Closed ciddi89 closed 5 months ago

ciddi89 commented 9 months ago

On LXC Containers running Debian there is a curiouse bug. Or maybe I missed a setting? The first two entered characters are displayed twice. On Debian VM and MacOS there is no problem and the plugin is running fine. I'm using it as zsh plugin

My Debian Version: Distributor ID: Debian Description: Debian GNU/Linux 11 (bullseye) Release: 11 Codename: bullseye

Here some screenshots:

Bildschirmfoto 2024-02-19 um 21 19 20 Bildschirmfoto 2024-02-19 um 21 19 31 Bildschirmfoto 2024-02-19 um 21 19 39
schwanberger commented 9 months ago

I'm experiencing the same thing in WSL2 on Windows 11 in both Windows Terminal and Alacritty. Also, I'm using starship.rs as my prompt - also happens with default oh-my-zsh prompt.

I found, that if I my prompt character is either a unicode character or a UTF-8 symbol (like an arrow) then the error happens. When my prompt is a simple > character, then the issue no longer appears. Interestingly, I do not experience this error when I start a vterm from emacs.

Therefore I suspect that the issue stems from the character length ambiguity from the terminal emulator, where sometimes it's larger than 1 for unicode - this is likely what is causing a trip-up for this plugin.

I have no idea about how to fix this and am perfectly happy using a simple > as my prompt character.

ciddi89 commented 9 months ago

Hi @schwanberger thanks for your reply, so I'm not alone with this. And yes, you're right, I tested it and with a normal '>' instead of the arrow it works fine. I'm just wondering why it works on some systems and not on others. Maybe something is missing.
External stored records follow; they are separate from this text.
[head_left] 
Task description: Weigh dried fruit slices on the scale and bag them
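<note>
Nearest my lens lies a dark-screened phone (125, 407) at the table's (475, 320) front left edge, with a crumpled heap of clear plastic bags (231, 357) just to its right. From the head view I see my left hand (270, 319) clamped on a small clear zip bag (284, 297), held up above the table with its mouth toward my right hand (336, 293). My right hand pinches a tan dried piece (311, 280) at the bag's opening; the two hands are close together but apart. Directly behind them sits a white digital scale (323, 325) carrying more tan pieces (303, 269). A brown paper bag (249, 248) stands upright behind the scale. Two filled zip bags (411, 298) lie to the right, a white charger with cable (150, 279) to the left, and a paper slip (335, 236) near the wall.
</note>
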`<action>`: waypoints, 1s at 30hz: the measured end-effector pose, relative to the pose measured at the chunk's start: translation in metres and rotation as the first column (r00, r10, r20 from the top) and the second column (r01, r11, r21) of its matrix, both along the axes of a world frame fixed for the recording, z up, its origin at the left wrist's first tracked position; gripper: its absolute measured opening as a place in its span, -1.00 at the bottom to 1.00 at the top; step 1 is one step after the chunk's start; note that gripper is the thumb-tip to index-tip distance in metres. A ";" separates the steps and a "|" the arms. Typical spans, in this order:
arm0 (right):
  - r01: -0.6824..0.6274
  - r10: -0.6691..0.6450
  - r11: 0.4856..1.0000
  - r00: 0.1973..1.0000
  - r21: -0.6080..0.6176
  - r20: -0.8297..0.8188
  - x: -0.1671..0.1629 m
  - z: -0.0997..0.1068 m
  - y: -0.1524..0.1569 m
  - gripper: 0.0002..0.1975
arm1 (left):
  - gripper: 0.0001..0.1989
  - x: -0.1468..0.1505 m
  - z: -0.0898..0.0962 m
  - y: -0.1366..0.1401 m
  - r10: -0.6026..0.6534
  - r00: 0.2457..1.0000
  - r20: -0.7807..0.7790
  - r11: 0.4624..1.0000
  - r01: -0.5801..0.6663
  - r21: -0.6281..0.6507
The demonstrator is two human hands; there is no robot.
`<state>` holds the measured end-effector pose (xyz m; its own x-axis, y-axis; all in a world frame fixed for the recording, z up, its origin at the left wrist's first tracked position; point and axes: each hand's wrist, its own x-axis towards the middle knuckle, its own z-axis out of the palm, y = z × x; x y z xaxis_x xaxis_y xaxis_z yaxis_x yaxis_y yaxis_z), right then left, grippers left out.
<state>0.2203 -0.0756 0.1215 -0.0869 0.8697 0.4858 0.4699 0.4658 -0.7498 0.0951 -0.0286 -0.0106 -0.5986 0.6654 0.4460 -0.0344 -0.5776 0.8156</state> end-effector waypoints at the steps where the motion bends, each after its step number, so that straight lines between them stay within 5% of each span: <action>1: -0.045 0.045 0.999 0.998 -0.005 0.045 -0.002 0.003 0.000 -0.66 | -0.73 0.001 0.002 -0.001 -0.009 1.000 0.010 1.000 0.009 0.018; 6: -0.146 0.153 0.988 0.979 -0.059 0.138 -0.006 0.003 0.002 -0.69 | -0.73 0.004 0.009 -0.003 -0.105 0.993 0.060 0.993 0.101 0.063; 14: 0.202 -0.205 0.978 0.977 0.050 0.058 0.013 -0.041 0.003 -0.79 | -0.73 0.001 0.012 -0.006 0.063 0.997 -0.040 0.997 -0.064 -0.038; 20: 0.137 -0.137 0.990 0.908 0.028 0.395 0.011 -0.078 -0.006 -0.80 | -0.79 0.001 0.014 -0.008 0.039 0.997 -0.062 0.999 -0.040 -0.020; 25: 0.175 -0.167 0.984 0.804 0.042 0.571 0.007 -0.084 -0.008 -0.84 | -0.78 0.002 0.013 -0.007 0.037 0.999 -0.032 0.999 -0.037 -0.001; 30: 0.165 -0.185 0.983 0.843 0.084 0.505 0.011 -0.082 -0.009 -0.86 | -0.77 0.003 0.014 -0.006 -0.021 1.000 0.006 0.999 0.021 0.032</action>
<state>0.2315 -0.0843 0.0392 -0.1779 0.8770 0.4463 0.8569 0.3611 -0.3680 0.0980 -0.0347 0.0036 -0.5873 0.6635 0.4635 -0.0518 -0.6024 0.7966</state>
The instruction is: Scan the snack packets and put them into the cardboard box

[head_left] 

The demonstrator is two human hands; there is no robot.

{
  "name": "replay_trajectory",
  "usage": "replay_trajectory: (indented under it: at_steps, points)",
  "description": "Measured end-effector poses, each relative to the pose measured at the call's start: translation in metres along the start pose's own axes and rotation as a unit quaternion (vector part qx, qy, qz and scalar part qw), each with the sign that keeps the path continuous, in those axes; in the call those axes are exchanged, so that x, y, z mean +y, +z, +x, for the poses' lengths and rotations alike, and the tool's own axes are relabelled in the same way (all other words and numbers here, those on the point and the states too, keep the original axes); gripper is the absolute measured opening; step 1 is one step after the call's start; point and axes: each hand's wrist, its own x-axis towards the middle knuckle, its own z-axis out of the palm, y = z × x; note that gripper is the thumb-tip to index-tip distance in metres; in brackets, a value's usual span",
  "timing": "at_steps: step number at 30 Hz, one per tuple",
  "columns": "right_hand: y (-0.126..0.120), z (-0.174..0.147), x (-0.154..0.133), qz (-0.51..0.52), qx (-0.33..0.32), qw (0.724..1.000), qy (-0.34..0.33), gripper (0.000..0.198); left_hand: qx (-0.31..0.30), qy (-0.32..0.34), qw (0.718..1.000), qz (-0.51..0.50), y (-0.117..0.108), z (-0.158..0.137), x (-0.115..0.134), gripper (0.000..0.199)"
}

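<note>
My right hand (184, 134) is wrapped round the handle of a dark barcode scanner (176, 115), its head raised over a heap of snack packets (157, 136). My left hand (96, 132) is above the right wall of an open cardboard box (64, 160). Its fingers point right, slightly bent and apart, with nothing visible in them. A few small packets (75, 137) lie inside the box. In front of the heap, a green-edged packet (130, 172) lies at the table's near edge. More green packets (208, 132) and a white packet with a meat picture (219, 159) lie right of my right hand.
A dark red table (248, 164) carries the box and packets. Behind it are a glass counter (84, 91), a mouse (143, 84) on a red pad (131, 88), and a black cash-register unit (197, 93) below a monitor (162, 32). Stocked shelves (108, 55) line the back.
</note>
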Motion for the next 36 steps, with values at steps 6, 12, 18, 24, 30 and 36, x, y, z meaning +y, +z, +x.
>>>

schwanberger commented 8 months ago

Using the default WSL way to get a shell, it turns out it is not a login shell. I concluded that the issue stems from locale issues - which is stated many times when googling the issue.

This also explains why the issue was not present in emacs (vterm) since a login shell was created there.

Perhaps you (@ciddi89)* could check locale stuff and ensure you have an interactive login shell?

*EDIT: Ping author

ciddi89 commented 8 months ago

hmm okay, I'm not really familiar with it so I had to read what it is first. To my understanding it is an interactive login shell.

echo $0 gives me -zsh so the minus means it's a login shell and echo $- gives me 569JNRXZghiklms and the little i means it's interactive.

So I don't know, maybe I'm wrong and you can help me to find the right way.